The Lost Records of Sir Hubert Wilkins:
I have been to some unusual places in my ongoing search to locate and preserve the lost records of the Australian pioneer aviator, Anzac photographer and polar explorer, Sir Hubert Wilkins. Perhaps no more unusual place than an Amish barn in the US state of Michigan. I am sometimes asked how this came about, so I will explain in this article.
First a little background. At the time of his death, the enormous collection of photographs, films, correspondence, artefacts, journals and items that Sir Hubert Wilkins had collected from a lifetime of travelling, exploring and meeting people, was stored at his farm in Montrose, Pennsylvania. Sir Hubert had bought the farm after abandoning hopes of returning to Australia, and therefore deciding to live permanently in America. After his death in 1958, some of his collection was purposely destroyed, while other parts of it were sold, given away or discarded because it had, and some of it remained it the farm. (The story of what happened to Sir Hubert Wilkins’s collection is the subject of an article in itself.)

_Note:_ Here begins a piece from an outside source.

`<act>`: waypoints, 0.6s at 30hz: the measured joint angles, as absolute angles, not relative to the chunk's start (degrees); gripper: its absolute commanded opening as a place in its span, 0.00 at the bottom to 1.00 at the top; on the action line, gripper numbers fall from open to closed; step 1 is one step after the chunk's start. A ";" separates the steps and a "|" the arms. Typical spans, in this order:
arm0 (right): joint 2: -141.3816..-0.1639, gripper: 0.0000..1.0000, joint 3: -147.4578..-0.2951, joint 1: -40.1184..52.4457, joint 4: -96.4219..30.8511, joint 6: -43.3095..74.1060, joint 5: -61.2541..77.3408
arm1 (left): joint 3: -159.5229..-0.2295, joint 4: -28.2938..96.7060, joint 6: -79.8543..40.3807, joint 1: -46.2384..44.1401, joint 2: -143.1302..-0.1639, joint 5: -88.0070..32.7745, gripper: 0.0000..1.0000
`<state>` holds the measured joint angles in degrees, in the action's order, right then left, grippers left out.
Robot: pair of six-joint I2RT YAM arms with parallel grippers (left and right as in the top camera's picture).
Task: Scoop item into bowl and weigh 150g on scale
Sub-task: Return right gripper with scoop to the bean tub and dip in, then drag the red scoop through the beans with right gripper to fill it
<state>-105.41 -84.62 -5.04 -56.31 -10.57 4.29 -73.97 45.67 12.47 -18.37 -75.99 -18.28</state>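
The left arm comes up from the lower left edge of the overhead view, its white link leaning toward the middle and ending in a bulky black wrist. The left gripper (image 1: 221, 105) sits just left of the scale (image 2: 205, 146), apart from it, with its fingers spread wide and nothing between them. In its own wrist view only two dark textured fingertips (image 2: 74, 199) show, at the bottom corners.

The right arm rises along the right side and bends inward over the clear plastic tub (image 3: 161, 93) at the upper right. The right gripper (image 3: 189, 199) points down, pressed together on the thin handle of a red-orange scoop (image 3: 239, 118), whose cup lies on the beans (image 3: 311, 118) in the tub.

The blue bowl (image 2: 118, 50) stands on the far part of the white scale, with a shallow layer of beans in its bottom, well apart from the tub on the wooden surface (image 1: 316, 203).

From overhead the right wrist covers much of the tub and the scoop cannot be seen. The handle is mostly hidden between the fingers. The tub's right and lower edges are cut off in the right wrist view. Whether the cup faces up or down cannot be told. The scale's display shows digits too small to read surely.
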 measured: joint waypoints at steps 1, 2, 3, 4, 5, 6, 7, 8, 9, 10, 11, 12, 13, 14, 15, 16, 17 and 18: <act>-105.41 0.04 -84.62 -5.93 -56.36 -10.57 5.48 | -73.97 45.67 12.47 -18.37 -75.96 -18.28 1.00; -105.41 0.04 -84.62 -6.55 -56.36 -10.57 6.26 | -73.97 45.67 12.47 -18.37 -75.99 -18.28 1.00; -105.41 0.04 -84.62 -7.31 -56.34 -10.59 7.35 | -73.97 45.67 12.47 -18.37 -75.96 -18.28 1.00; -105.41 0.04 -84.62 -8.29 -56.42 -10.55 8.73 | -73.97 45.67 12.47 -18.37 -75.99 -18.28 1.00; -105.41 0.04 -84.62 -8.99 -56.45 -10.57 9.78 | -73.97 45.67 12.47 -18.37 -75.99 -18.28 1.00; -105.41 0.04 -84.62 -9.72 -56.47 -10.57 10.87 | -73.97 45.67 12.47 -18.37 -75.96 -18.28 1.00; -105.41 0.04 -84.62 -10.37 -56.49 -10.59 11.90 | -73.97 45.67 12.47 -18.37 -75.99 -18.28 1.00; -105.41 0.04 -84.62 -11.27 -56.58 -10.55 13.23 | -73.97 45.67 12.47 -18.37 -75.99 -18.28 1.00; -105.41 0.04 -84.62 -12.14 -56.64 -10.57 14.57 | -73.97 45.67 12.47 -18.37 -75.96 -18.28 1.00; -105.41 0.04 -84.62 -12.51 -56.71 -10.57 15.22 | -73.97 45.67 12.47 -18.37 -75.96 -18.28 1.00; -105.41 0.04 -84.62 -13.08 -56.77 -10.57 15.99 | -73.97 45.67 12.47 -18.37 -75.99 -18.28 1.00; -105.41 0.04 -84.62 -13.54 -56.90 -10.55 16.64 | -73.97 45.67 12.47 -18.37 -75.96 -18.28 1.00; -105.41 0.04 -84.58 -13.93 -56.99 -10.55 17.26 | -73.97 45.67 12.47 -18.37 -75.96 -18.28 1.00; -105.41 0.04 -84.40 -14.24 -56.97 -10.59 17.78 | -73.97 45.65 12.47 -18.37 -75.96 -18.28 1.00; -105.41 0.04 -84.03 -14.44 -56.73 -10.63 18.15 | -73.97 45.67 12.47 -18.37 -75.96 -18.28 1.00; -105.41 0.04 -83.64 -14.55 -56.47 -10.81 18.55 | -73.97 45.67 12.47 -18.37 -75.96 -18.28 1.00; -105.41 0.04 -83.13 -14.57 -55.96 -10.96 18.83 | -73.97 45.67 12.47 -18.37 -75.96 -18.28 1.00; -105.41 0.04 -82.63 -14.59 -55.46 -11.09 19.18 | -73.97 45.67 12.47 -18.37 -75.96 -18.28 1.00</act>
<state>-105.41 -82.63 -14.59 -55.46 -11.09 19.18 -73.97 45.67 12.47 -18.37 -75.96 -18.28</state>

The Sir Hubert Wilkins Memorial Foundation
In 1998, Sir Hubert’s former personal secretary Winston Ross, died. Winston Ross had inherited Wilkins’s farm and its contents. At the time, a large amount of Wilkins material still remained there. Certainly, enough to fill a small room. The remaining material was still stored in the same cardboard boxes in which it had been when Sir Hubert Wilkins died. That meant that it was stored haphazardly, without any system, or markings on any box. After the death of Winston Ross, his adopted son, Michael (Mike) Ross had expected to inherit the farm, but as a result of further family disputes, he did not. Mike wanted to continue the work of the Wilkins Memorial Foundation started by Winston Ross (which included preserving Sir Hubert’s records, as well as promoting his memory and legacy) and he was concerned the remaining material would also be either sold or destroyed. So in 1999, Mike Ross drove from his home in Michigan, to Montrose, Pennsylvania, and loaded his car with whatever boxes he could carry. Then he took them back to his home.
I had tracked down Mike Ross through my research and first met him in Chicago, shortly after he had taken the material from the farmhouse. Because of flight schedules, we were only able to meet briefly, but it was clear that Mike was passionate about preserving Sir Hubert Wilkins’s material, and wanted it to go to an appropriate museum or archive. He was also upset about the court cases and disputes that had resulted in so much of the other material being destroyed, discarded, sold, or given away. He was rightfully suspicious of this person who had come from Australia to research Sir Hubert Wilkins, and I understood that I would need to earn his trust and convince him that my intentions did not include getting the material to sell it for personal profit.
During our meeting, which only lasted about an hour, it was also evident that Mike Ross had a strong desire to travel to Australia so that he could visit Wilkins’s birthplace and homestead at Mount Bryan East, South Australia.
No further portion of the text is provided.